> [Task] The full listing below is to be written out exactly.

[Opening Provided data section]

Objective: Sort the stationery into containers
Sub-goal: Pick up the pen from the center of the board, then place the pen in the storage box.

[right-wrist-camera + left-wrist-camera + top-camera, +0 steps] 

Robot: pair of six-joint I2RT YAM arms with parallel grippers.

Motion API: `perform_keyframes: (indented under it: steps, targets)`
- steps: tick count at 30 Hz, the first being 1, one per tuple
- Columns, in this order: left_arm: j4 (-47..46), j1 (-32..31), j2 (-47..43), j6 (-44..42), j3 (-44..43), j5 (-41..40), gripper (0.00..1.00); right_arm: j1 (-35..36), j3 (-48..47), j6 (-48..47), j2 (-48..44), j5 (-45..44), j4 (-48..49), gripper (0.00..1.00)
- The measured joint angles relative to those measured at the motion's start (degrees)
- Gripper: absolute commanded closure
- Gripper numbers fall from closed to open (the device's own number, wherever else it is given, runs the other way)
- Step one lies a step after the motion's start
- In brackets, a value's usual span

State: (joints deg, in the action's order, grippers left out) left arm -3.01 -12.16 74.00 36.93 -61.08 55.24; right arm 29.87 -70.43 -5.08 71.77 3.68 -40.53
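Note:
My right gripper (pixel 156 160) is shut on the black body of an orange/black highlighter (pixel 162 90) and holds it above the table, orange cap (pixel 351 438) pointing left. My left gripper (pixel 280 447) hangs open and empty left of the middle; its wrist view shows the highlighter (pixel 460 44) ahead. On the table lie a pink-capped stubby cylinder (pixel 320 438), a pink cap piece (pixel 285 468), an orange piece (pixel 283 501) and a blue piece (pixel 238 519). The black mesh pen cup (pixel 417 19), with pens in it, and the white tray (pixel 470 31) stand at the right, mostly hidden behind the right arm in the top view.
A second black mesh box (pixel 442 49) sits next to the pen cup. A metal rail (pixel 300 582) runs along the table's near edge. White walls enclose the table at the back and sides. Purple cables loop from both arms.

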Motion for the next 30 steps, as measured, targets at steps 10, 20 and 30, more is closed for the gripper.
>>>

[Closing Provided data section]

> [Task output]
Objective: Sort the stationery into containers
Sub-goal: Pick up the pen from the center of the board, then place the pen in the storage box.

[right-wrist-camera + left-wrist-camera + top-camera, +0 steps] 

Robot: pair of six-joint I2RT YAM arms with parallel grippers.

Motion API: `perform_keyframes: (indented under it: steps, targets)`
- steps: tick count at 30 Hz, the first being 1, one per tuple
- Columns, in this order: left_arm: j4 (-47..46), j1 (-32..31), j2 (-47..43), j6 (-44..42), j3 (-44..43), j5 (-41..40), gripper (0.00..1.00); right_arm: j1 (-35..36), j3 (-48..47), j6 (-48..47), j2 (-48..44), j5 (-45..44), j4 (-48..49), gripper (0.00..1.00)
- The measured joint angles relative to those measured at the motion's start (degrees)
- Gripper: absolute commanded closure
- Gripper numbers fall from closed to open (the device's own number, wherever else it is given, runs the other way)
- Step one lies a step after the motion's start
- In brackets, a value's usual span

State: (joints deg, in the action's order, grippers left out) left arm -3.01 -12.16 74.00 36.93 -61.08 55.24; right arm 29.87 -70.43 -5.08 71.77 3.68 -40.53
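Note:
My right gripper (pixel 156 160) is shut on the black body of an orange/black highlighter (pixel 162 90) and holds it above the table, orange cap (pixel 351 438) pointing left. My left gripper (pixel 280 447) hangs open and empty left of the middle; its wrist view shows the highlighter (pixel 460 44) ahead. On the table lie a pink-capped stubby cylinder (pixel 320 438), a pink cap piece (pixel 285 468), an orange piece (pixel 283 501) and a blue piece (pixel 238 519). The black mesh pen cup (pixel 417 19), with pens in it, and the white tray (pixel 470 31) stand at the right, mostly hidden behind the right arm in the top view.
A second black mesh box (pixel 442 49) sits next to the pen cup. A metal rail (pixel 300 582) runs along the table's near edge. White walls enclose the table at the back and sides. Purple cables loop from both arms.
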
Motion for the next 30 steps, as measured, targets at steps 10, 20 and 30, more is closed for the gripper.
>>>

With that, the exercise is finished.